## [What needs to be done]
Give back exactly the lines that run from the beginning of the entries to the line containing "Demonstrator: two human", both included, and nothing else.

——————————

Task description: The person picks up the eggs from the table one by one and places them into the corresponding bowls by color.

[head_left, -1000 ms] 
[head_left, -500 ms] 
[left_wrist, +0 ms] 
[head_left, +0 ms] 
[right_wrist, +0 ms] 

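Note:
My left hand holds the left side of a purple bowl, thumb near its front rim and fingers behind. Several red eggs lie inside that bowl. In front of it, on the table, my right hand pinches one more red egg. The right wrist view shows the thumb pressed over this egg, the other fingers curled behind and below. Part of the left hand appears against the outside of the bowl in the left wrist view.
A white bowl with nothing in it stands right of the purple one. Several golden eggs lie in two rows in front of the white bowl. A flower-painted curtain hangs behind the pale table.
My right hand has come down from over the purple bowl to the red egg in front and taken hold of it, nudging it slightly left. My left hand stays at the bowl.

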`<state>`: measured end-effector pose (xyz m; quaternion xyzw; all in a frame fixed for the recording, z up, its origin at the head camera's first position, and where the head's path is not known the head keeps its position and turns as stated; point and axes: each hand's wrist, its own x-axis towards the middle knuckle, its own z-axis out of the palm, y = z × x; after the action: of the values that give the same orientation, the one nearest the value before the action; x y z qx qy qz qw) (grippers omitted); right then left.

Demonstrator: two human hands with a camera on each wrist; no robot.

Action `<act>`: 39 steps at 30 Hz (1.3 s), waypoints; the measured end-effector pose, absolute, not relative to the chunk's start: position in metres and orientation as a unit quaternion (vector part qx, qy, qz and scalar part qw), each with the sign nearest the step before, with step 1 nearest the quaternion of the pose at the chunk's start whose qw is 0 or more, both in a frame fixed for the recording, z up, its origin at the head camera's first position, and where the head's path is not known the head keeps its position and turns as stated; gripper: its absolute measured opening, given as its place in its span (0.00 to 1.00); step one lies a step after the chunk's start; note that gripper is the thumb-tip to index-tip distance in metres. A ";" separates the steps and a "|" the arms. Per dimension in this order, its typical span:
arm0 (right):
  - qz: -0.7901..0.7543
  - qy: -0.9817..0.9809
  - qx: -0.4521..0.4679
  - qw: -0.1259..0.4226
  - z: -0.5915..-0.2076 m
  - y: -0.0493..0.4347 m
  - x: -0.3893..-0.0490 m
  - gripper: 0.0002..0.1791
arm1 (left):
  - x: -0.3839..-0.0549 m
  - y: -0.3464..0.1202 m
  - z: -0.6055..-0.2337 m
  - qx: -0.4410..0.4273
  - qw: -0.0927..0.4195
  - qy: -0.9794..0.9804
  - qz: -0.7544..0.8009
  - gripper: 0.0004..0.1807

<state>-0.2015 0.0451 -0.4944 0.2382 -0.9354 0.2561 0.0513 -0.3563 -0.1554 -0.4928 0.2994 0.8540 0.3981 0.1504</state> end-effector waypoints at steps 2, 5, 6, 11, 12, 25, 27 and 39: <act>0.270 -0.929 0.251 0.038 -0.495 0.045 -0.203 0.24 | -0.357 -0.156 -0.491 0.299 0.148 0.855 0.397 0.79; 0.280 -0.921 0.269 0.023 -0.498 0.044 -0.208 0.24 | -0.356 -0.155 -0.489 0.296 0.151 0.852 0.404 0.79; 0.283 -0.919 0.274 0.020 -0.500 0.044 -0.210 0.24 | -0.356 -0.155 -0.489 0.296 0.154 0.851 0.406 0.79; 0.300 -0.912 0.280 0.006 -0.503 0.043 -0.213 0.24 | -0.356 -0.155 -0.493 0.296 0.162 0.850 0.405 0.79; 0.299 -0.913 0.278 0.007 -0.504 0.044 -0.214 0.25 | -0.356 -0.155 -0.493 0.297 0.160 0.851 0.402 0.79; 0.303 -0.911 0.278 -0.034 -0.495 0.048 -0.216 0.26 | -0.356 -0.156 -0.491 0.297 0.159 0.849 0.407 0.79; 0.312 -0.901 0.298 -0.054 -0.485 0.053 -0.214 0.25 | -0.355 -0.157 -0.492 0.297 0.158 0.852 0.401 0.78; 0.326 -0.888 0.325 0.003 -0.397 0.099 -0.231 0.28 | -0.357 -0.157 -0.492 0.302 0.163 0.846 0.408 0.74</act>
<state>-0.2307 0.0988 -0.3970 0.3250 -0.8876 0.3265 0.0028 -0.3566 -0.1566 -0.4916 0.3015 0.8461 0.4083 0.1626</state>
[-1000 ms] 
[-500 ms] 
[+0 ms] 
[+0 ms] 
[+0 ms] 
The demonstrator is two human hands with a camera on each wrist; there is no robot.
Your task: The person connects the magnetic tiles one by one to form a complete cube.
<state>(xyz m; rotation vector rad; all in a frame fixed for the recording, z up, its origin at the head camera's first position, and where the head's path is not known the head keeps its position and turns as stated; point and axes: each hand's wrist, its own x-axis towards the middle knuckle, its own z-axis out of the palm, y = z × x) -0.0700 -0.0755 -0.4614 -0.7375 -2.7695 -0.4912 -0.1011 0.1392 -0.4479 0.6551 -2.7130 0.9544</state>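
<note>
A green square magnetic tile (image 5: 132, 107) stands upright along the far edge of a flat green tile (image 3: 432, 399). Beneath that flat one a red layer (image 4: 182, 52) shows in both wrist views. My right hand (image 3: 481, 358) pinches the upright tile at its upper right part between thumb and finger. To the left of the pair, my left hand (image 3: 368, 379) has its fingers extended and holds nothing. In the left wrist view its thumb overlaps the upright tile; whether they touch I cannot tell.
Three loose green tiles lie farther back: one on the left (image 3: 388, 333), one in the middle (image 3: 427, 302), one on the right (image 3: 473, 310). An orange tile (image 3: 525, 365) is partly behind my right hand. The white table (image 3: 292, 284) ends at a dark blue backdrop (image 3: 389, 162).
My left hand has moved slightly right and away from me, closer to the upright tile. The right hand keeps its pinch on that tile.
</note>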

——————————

## [Task output]
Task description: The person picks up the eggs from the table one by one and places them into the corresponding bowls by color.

[head_left, -1000 ms] 
[head_left, -500 ms] 
[left_wrist, +0 ms] 
[head_left, +0 ms] 
[right_wrist, +0 ms] 

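Note:
My left hand holds the left side of a purple bowl, thumb near its front rim and fingers behind. Several red eggs lie inside that bowl. In front of it, on the table, my right hand pinches one more red egg. The right wrist view shows the thumb pressed over this egg, the other fingers curled behind and below. Part of the left hand appears against the outside of the bowl in the left wrist view.
A white bowl with nothing in it stands right of the purple one. Several golden eggs lie in two rows in front of the white bowl. A flower-painted curtain hangs behind the pale table.
My right hand has come down from over the purple bowl to the red egg in front and taken hold of it, nudging it slightly left. My left hand stays at the bowl.
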
`<state>`: measured end-effector pose (xyz m; quaternion xyzw; all in a frame fixed for the recording, z up, its origin at the head camera's first position, and where the head's path is not known the head keeps its position and turns as stated; point and axes: each hand's wrist, its own x-axis towards the middle knuckle, its own z-axis out of the palm, y = z × x; after the action: of the values that give the same orientation, the one nearest the value before the action; x y z qx qy qz qw) (grippers omitted); right then left.

Demonstrator: two human hands with a camera on each wrist; no robot.

The work on this exercise is now complete.